Alright, boys and girls, time for a quick history lesson. In the early 1700s, two men with Lutheran backgrounds traveled throughout Germany and Switzerland forming small congregations of followers. They believed in a peaceful, quiet way of life and strictly followed scripture. By 1855, this growing community had over 1200 members, and was forced to find land in America. A group found attractively priced farmland in eastern Iowa and built a village. They chose to call it Amana, which means “to remain true”. The village (and six other villages in the surrounding area) were all part of a communal way of life. The community owned the shops, mills, and farmlands in common and individual needs were provided by the community. There were simply no wages whatsoever. This self-sufficient, communal way of life lasted until 1932 when Amana officially abandoned the idea.
Now it is on the National Register of Historic Places and is a major tourist attraction with preserved woodworking shops, wine shops, meat shops, bakeries, and even a brewery.
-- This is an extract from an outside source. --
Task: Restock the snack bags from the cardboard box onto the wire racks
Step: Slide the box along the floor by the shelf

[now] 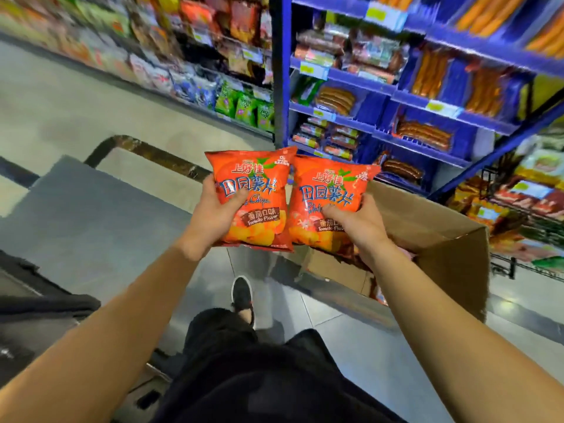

I picked up some homemade horseradish, smoked bratwurst, chocolate, and coffee. I found an enormous campground just outside of the main village, and stayed a few days. The whole area is fascinating, albeit slightly eerie with its homogeneous look. The next time you are traveling on I-80 through eastern Iowa, put the Amana Colonies on your list. And, yes, this is also where the Amana brand (now owned by Whirlpool) got its start. The factory is just on the edge of town.
This concludes today’s lesson. Wasn’t that fun?